Caranus was first meant to be a world setting for D&D when I first thought of it. It was a large map with two continents, there was a fantastically long history thanks to Tolkien. But not like Tolkien, like something else. It was a world where all the boundaries were pushed away. There were three suns and six moons, the world was as large as Saturn and it had a true orbit of 25 years and seasonal variation of one year in length. The world improved as I learned more and more about how the real world and the universe works. Like two of the suns are locked in an orbit around themselves and they in turn orbit a third sun. The orbit takes a year to complete and this variation in the light level creates a mild season effect, but the inhabitants who are not an advanced culture don't know this, they think there are 24 years to a real year because of sidereal motion. Complicated, but just look sidereal days in a year for Earth, it is 366.25 not 365.25. That is fine because it means that the true seasons last about six years each and not 6.25. Happy coincidence I assure you, I did not plan it.
Anyways there are gods, nine of them, three goddesses with two consorts each. Each of the goddesses is represented by one of the suns, there is a red sun, a green sun and a blue sun. Initiates into the religions of the goddesses learns a secret about the goddess. The goddess of Magic is the blue sun. Due to Reighleigh Scattering, all the blue light is scattered, and so, the blue sun is invisible all the time. Imagine, looking up at a clear blue sky and seeing no sun at all! That would be nuts and cool and terrifying. You would think that this would be the goddess of thieves, and you would be wrong, since the light is scattered, the light would come from all directions, so there would be no shadows. There are lots of secrets you might have based on this.
The Green goddess's sun would appear as a yellow sun because of the scattering, so the first secret would be that. The second secret is that she is not a friend of plants, because plants reflect green light, and they don't absorb it. So this might be the goddess for thieves and murderers. The Red sun, is exactly what they appear to be and that light gets absorbed by plants, along with the Blue light. When there is an eclipse of the other suns, the red sun's Light turns vegetation black, so many people call the red sun the goddess of death, which she is, because she is the goddess of life and rebirth, so death as well.
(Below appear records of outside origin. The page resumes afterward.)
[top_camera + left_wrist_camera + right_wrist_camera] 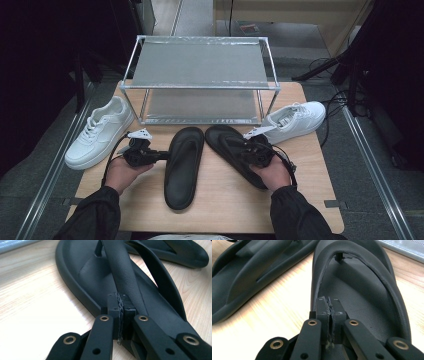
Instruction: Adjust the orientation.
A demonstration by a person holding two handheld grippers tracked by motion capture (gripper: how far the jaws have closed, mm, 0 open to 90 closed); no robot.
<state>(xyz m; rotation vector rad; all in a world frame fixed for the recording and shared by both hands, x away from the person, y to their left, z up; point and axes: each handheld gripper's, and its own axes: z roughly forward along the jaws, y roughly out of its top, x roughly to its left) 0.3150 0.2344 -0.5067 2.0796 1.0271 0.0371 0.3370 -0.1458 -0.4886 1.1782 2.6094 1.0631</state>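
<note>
Two black flip-flops lie side by side on the wooden table (pixel 225 205). My left gripper (pixel 165 155) reaches in from the left to the left flip-flop (pixel 184 165). In the left gripper view, the gripper (pixel 121 307) is shut on the near end of that flip-flop's strap (pixel 125 272) above the sole (pixel 82 272). My right gripper (pixel 248 150) sits over the right flip-flop (pixel 227 142). In the right gripper view, its pads (pixel 330 312) are pinched on the left branch of that strap (pixel 317 277), and the footbed (pixel 367 297) lies beyond.
A two-shelf metal rack (pixel 200 65) stands at the back of the table. A white sneaker (pixel 100 131) lies at the left edge and another (pixel 295 119) at the right, beside the rack. Bare wood lies in front of the flip-flops.
</note>
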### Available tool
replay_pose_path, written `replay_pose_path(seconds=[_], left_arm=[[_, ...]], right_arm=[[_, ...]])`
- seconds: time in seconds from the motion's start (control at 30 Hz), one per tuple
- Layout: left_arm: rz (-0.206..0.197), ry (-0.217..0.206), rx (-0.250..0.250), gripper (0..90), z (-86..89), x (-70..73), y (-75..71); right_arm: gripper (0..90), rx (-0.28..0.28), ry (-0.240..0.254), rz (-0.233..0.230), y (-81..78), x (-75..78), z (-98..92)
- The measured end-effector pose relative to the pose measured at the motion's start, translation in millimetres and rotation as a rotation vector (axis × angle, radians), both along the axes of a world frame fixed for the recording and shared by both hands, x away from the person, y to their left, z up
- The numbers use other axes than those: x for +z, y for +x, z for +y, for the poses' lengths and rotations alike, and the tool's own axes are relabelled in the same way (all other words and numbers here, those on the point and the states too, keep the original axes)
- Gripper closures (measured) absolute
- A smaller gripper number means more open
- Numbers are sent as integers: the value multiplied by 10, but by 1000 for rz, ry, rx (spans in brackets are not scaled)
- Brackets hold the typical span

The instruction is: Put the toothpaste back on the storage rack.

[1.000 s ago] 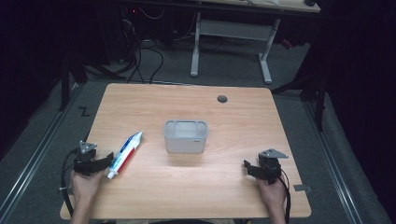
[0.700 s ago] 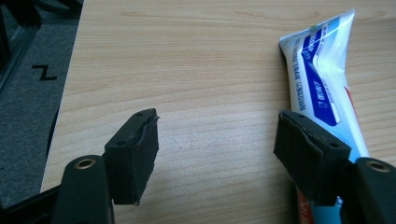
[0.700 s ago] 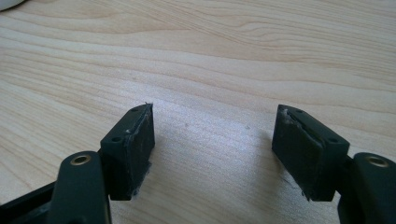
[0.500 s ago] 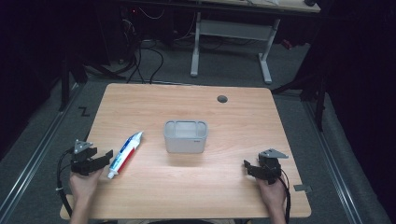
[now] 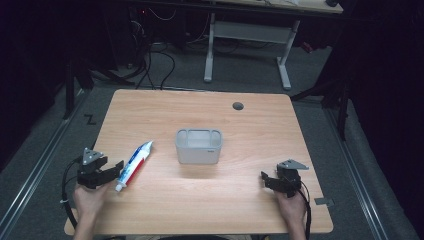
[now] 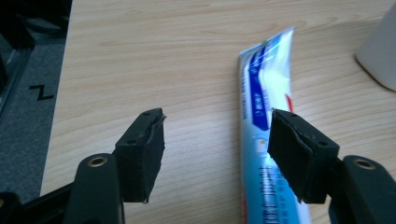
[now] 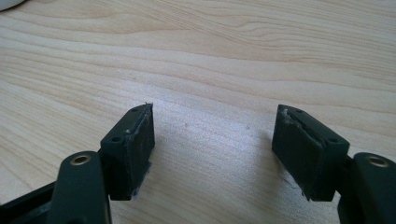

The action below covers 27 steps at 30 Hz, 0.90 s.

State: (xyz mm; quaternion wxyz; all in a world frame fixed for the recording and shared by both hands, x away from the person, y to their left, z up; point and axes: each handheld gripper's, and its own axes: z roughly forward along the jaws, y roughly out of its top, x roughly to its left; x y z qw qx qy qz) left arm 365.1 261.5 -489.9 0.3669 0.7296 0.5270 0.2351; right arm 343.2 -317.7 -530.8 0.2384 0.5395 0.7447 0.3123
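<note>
A white, blue and red toothpaste tube (image 5: 134,159) lies slantwise on the left part of the wooden table (image 5: 250,130), cap end toward the person. My left gripper (image 5: 117,171) hovers at that cap end. In the left gripper view the tube (image 6: 261,93) runs under the right-hand finger (image 6: 299,149), and the wide gap of the gripper (image 6: 217,116) shows bare wood. Its jaws have just been closing, and no pad presses on the tube. My right gripper (image 5: 265,180) rests near the front right, open (image 7: 215,112) over bare wood.
A white compartmented container (image 5: 198,146) stands mid-table, and its edge shows at the right in the left gripper view (image 6: 380,51). A round cable hole (image 5: 238,106) sits near the far edge. Dark floor and desk legs lie beyond the table.
The left hand and its gripper have drifted a little to the left, toward the table's left edge. The tube, the container and the right gripper have stayed put.
</note>
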Motion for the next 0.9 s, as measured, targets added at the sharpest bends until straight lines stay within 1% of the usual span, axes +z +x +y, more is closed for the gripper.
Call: replay_pose_path(seconds=[0.07,0.1,0.13,0.2,0.23,0.27,0.3,0.4,0.57,0.6,0.63,0.73,0.83,0.87,0.9], left_arm=[[5,9,-21,368,-52,26,0],[19,15,-40,367,-103,42,8],[19,15,-40,363,-103,42,8],[37,14,-58,361,-144,53,26],[43,18,-65,360,-164,57,37],[60,28,-77,358,-199,63,63],[60,28,-77,358,-199,63,63],[82,44,-95,356,-257,75,108],[93,44,-106,356,-299,89,153],[107,51,-103,356,-317,85,185],[107,51,-103,356,-317,85,185],[129,59,-106,356,-348,89,243],[139,73,-119,357,-404,122,317],[139,73,-119,357,-404,122,317],[143,84,-121,357,-425,135,344]], right_arm=[[298,0,0,0,0,0,0],[298,0,1,-1,0,-1,0],[298,0,1,-1,0,-1,0],[298,0,1,-1,0,-1,0],[298,0,1,-2,0,-1,0],[298,2,-1,-3,2,-1,-2],[298,2,-1,-3,2,-1,-2],[298,0,1,0,0,-1,0],[298,-1,1,0,0,-1,1],[298,2,-1,-1,1,-1,-2],[298,2,-1,-1,1,0,-2],[298,-1,1,1,0,0,0],[298,-2,3,2,-1,0,1],[298,-2,3,2,-1,0,1],[298,-1,2,1,0,0,-1]])
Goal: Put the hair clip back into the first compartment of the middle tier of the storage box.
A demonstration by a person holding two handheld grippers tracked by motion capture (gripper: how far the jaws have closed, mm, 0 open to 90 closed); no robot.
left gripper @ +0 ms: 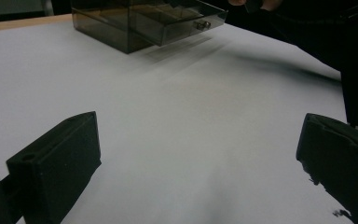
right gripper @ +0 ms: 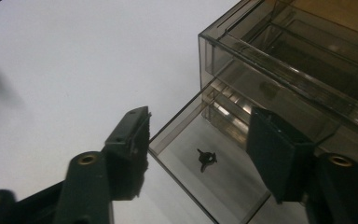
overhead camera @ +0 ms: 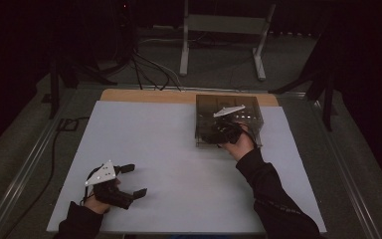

The six consorts, the gods are more universally worshiped, but they are worshipped in pieces, for example the consorts of the red sun are worshiped as the god of corn harvest, and the god of the apple harvest, the gods of hunting, the gods decay, and the seasons and many more. The gods of the Green Sun handle her list of previews and the consorts of the Blue Sun goddess handle her previews. There are only nine true deities, but there are hundreds of faces of each. A high level priest would learn much over his advancement about how the world really works as they gain power. They would look at the world differently than they did as a child.
The yearly weather depends on the proximity of the red and the green stars in relation to the planet, the blue Sun's light is stable throughout. The furthest away it is the cooler the day. Also the suns rotate around each other, a dance in the sky, and there is a subtle variation because of this. The true seasons are brought on by an axial tilt, just like on Earth, but since the transition lasts six years, there is more steady change in the weather. The seasonsa re more pronounced in the extremes of latitude. A winter that lasted six years is a lot more devastating than a winter on Earth. Indeed, unless there were ample stores set aside it would be impossible to live in the extremes full time. But the summers, six years of near constant daylight would allow a lot of crops to be planted and grown, perhaps enough to hold over the long Autumn through Spring weather. More temperate climates might have multiple harvest years in the summer and single harvests in the spring and autumns and maybe one harvest all winter long. The low latitudes have a different problem, extreme heat with 40°C daily averages and high humidity too. And jungles where the daytime highs hit 60° that almost instantly turn into daily downpours that last hours.
Mountain ranges that scrape the sky at airplane heights. With a backbone mountain range that continues without break and without passes for tens of thousands of kilometers— the only breaks are tunnels build through them. The mountain range is shadowed by a great river called the Great River not because of poor imagination, but because it is so… so great. Stretches from lakes in the unbearable south, it courses north picking up tributaries larger than the Nile. Navigable for almost its entire length it widens more and more until seeing across it is impossible. Nations are rubbed clean as its meanders push down its length. Cities die as they are left dry when the river moves. Fish that live in the river found in one place are different from fish found in another. Its great estuary is a vast changing subarctic marsh, where the warm waters meet a cold ocean and blanketing the entire region in a thick fog. Hundreds of thousands of square kilometers, millions, but with a ecosystem that supports many marsh bound nations.
I dream that I might have a story to place in this world so that I can describe it more fully in a novel. One day perhaps.